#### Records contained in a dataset
=== Section Start ===
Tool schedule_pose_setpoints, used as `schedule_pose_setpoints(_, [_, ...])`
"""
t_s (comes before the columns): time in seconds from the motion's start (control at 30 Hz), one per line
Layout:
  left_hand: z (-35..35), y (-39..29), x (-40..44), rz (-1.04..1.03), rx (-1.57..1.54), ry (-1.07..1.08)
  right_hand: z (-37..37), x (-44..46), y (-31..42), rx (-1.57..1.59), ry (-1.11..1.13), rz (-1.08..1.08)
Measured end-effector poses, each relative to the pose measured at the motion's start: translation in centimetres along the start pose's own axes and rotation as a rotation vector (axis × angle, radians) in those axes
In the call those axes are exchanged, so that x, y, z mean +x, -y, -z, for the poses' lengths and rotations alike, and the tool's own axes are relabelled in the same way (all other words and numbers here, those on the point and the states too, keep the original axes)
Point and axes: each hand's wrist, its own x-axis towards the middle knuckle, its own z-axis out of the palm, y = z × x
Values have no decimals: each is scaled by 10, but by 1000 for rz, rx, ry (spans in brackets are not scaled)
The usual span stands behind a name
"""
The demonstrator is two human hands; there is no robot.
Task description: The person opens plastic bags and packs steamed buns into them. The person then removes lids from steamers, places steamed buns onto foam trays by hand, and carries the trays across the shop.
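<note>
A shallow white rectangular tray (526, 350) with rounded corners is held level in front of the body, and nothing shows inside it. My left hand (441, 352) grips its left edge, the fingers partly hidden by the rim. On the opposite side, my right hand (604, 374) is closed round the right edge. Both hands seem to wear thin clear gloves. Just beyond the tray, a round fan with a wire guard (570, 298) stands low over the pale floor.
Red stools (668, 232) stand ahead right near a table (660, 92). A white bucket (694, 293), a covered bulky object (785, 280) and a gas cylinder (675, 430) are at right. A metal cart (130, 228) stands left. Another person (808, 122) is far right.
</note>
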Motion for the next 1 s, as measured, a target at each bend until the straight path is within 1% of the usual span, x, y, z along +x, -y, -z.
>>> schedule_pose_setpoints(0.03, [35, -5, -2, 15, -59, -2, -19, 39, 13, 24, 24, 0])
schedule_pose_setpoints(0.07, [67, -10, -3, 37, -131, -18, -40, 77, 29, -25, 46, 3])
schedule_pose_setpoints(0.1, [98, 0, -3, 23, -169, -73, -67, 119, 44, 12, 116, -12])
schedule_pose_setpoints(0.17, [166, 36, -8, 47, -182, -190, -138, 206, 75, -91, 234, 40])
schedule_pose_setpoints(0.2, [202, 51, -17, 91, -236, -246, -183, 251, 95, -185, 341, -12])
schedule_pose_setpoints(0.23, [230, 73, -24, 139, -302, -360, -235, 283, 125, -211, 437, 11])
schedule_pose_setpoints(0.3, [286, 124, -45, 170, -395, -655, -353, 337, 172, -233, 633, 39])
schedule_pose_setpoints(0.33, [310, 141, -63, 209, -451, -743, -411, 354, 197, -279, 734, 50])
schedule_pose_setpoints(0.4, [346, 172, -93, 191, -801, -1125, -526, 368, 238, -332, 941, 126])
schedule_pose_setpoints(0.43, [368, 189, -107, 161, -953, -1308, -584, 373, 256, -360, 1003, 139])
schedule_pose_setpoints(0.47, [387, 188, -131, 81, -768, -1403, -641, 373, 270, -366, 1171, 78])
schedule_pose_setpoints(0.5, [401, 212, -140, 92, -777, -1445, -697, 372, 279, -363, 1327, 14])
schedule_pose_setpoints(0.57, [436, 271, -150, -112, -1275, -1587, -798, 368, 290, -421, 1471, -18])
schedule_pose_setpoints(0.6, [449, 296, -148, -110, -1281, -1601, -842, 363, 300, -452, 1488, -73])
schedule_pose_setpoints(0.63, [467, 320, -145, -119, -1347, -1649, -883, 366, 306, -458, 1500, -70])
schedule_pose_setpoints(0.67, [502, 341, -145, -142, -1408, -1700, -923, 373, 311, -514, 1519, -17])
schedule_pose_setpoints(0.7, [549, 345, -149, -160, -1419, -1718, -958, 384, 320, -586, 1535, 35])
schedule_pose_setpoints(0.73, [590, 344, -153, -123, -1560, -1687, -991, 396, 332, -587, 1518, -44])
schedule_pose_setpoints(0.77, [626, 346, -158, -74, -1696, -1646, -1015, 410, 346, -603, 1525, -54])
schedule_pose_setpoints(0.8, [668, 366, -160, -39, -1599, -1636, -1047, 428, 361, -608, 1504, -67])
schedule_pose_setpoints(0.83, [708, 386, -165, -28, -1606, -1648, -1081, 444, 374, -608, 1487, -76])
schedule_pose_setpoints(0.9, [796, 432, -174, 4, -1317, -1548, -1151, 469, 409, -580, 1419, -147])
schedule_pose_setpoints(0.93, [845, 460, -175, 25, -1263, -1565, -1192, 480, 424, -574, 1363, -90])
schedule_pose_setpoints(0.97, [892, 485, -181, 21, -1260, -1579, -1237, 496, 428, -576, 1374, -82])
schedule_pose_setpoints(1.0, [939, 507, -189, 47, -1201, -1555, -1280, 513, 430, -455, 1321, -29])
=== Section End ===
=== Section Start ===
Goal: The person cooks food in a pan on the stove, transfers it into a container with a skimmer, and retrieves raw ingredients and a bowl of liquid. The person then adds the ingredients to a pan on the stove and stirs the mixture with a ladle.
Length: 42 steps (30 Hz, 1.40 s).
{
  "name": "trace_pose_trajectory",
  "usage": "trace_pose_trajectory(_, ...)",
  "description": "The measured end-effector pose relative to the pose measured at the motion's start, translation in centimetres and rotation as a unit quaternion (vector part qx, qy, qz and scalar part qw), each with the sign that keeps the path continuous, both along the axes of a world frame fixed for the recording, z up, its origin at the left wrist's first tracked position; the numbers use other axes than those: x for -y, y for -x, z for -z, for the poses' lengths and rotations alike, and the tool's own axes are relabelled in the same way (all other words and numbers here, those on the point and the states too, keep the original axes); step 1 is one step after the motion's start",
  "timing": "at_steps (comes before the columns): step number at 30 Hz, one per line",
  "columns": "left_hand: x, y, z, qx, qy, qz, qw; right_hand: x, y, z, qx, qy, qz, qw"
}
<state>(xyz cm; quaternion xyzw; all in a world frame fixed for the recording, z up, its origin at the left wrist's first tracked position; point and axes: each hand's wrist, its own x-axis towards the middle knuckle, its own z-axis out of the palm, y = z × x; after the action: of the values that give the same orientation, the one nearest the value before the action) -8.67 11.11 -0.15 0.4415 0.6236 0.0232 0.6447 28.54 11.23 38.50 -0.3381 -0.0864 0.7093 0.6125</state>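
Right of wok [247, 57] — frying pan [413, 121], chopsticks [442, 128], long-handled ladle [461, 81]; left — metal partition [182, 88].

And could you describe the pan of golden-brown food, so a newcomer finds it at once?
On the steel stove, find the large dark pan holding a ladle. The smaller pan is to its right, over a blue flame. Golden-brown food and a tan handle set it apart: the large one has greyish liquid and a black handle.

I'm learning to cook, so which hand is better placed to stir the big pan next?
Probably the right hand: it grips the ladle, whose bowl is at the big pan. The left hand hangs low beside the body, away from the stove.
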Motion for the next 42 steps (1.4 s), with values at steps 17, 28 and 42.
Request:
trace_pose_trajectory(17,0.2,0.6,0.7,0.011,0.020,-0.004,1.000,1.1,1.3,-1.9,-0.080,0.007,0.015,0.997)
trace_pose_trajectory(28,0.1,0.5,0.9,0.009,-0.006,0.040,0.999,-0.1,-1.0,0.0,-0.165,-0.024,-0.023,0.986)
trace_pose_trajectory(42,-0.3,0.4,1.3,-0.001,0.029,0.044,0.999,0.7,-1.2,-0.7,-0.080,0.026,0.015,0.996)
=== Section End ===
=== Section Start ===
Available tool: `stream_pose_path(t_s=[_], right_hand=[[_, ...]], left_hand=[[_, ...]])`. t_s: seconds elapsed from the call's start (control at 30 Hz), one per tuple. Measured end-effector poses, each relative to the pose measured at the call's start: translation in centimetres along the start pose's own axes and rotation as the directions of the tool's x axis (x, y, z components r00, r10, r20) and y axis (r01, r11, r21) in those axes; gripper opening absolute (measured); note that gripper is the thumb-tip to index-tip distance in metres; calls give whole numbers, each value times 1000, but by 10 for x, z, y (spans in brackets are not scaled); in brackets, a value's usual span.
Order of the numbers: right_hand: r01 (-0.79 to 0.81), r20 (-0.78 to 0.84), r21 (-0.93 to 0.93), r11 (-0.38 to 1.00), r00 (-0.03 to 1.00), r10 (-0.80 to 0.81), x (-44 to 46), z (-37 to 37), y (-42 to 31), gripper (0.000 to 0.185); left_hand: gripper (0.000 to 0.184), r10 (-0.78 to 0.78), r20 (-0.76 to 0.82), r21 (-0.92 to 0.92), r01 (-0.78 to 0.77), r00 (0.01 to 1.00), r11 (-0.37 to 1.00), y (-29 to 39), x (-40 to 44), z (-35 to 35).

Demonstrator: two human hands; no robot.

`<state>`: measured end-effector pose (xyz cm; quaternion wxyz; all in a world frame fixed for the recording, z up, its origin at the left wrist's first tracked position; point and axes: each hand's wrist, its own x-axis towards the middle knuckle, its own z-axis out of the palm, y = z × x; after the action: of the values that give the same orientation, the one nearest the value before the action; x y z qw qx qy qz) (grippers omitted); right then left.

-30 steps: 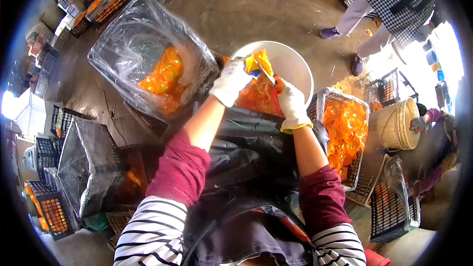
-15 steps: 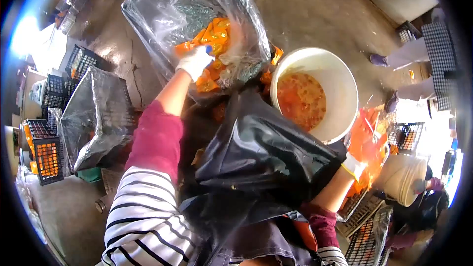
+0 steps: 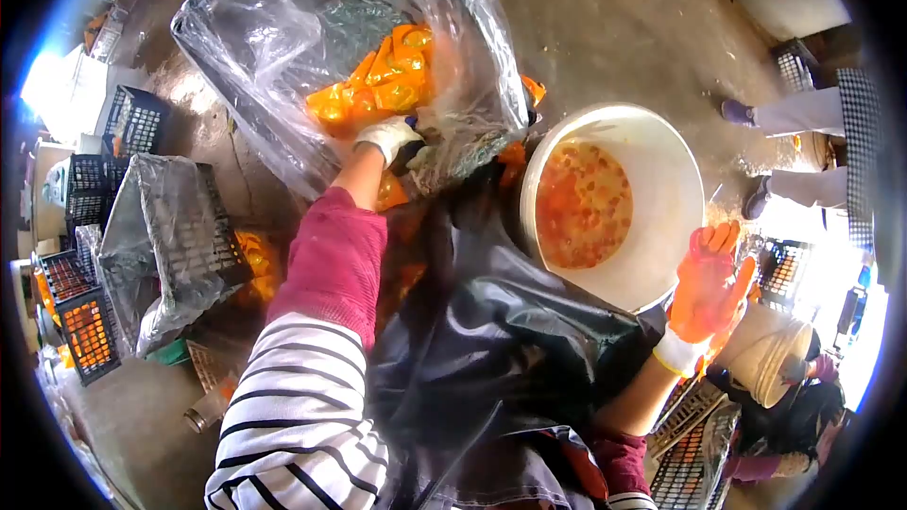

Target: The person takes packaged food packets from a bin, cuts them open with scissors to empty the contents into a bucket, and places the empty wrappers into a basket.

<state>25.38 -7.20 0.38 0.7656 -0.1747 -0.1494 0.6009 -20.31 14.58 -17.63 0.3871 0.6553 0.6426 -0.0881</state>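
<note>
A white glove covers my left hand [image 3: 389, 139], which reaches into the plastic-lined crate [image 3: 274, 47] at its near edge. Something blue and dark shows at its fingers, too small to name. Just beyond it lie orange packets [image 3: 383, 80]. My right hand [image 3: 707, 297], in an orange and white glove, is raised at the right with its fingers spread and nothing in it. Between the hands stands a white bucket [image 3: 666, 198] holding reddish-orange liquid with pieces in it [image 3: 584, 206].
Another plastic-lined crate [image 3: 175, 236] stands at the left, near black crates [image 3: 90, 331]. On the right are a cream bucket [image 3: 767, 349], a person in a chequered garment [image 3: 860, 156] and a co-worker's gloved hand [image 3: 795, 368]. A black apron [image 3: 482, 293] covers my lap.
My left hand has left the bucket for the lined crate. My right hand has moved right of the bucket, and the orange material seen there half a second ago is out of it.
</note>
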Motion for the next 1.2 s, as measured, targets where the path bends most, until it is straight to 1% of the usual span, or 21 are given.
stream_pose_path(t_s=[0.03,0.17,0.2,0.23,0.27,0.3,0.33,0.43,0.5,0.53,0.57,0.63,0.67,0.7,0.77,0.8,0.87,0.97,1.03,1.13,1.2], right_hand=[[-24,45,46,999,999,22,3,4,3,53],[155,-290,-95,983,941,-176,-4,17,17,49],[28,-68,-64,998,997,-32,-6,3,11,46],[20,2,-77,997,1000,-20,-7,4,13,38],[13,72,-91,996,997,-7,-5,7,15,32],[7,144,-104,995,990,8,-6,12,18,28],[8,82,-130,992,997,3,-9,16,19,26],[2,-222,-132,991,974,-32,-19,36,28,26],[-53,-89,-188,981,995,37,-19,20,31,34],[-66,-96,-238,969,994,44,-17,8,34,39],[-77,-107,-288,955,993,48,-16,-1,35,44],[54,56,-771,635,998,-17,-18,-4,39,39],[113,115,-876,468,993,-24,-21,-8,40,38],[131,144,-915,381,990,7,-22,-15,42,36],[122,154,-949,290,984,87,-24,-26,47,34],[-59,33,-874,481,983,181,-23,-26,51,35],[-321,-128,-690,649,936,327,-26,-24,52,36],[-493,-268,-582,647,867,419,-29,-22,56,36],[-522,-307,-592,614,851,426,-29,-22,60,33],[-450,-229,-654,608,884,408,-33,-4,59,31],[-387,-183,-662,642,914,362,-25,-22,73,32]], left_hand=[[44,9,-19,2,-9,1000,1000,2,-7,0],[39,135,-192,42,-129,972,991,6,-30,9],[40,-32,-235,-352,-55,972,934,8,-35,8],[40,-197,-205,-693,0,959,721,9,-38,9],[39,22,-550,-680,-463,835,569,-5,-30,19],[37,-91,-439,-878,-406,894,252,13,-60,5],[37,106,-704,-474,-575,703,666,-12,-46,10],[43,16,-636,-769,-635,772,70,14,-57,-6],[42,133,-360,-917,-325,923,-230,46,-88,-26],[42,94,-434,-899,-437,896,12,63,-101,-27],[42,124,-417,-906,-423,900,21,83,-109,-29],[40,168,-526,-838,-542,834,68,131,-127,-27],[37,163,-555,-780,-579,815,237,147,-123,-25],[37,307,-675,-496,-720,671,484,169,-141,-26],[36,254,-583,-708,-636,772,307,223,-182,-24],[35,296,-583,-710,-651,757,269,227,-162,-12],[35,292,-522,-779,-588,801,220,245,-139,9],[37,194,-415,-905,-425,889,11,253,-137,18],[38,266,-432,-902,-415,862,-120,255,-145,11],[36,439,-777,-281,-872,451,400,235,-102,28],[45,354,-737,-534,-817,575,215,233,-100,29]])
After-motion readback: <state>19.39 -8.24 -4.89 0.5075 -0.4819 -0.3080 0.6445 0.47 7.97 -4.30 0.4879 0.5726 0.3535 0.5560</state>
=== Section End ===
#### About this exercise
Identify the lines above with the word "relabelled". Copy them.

#### Exercise answer
In the call those axes are exchanged, so that x, y, z mean +x, -y, -z, for the poses' lengths and rotations alike, and the tool's own axes are relabelled in the same way (all other words and numbers here, those on the point and the states too, keep the original axes)
  "description": "The measured end-effector pose relative to the pose measured at the motion's start, translation in centimetres and rotation as a unit quaternion (vector part qx, qy, qz and scalar part qw), each with the sign that keeps the path continuous, both along the axes of a world frame fixed for the recording, z up, its origin at the left wrist's first tracked position; the numbers use other axes than those: x for -y, y for -x, z for -z, for the poses' lengths and rotations alike, and the tool's own axes are relabelled in the same way (all other words and numbers here, those on the point and the states too, keep the original axes); step 1 is one step after the motion's start",

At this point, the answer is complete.